Records from a dataset:
________________________
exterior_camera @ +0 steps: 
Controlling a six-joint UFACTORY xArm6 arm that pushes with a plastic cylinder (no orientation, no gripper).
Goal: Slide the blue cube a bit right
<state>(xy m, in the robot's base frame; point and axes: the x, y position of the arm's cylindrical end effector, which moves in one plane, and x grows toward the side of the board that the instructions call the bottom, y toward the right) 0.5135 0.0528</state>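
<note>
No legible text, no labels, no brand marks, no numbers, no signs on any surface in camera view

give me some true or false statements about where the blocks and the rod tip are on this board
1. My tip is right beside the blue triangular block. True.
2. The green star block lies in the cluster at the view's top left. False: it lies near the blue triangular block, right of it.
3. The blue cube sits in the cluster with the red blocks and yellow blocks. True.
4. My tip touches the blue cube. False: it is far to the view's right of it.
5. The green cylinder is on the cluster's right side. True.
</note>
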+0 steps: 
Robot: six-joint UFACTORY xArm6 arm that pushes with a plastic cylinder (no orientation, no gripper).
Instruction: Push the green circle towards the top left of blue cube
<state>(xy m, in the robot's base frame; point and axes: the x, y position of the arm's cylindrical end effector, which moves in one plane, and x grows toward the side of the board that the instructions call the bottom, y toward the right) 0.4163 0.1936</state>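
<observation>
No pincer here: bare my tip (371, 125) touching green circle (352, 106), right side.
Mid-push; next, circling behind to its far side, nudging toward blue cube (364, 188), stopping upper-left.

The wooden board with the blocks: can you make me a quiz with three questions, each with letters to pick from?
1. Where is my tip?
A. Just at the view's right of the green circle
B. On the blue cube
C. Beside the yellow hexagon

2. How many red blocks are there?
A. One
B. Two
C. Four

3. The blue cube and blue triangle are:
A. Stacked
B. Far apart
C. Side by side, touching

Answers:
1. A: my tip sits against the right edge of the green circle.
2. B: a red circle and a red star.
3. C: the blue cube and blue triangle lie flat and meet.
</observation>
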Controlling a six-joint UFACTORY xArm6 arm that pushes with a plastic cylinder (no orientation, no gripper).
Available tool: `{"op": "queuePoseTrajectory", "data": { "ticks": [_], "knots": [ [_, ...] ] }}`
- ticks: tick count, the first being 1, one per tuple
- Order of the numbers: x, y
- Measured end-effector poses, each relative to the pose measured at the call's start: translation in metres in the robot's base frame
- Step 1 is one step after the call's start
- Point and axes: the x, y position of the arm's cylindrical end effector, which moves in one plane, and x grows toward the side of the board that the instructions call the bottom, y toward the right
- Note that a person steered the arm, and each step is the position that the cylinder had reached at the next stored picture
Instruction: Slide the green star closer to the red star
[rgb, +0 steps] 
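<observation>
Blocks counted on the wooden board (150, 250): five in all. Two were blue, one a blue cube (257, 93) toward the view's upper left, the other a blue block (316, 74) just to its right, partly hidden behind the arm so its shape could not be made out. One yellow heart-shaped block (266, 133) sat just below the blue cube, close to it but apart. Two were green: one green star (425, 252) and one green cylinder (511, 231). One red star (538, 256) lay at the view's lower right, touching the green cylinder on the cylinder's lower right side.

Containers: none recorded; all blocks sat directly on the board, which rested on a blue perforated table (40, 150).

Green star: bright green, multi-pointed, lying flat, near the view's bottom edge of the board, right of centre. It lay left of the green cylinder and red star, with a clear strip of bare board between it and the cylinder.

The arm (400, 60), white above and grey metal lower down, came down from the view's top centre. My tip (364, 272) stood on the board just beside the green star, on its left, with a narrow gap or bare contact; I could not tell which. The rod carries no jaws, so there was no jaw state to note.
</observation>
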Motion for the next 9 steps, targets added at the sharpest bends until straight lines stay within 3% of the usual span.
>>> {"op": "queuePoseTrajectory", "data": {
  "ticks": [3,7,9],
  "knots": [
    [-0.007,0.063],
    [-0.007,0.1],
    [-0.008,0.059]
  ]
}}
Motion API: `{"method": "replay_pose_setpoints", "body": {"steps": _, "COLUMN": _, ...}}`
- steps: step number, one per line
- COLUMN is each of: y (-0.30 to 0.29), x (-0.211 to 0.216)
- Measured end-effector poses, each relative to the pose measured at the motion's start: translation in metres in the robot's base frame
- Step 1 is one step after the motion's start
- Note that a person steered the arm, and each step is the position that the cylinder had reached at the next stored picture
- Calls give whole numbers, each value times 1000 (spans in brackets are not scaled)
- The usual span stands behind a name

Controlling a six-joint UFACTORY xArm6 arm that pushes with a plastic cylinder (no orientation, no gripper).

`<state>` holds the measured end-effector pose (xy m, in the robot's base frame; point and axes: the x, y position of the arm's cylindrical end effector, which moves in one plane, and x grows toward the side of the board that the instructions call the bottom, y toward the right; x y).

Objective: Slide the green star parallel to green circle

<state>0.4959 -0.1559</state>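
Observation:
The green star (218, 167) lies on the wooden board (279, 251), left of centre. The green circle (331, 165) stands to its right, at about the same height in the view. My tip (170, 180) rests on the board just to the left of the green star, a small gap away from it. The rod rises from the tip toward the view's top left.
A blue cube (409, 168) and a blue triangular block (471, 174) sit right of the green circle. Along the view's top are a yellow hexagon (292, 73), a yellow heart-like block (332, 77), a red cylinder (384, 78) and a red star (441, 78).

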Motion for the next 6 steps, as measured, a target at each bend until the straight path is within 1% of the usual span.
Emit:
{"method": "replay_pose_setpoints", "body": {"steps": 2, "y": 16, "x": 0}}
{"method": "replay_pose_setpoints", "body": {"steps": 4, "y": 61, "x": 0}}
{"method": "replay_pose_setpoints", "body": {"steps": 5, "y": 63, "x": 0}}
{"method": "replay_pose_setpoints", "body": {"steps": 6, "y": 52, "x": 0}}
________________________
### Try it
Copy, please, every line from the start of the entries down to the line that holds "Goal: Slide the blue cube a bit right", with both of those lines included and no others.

### Output
exterior_camera @ +0 steps: 
Controlling a six-joint UFACTORY xArm6 arm that pushes with a plastic cylinder (no orientation, no gripper).
Goal: Slide the blue cube a bit right

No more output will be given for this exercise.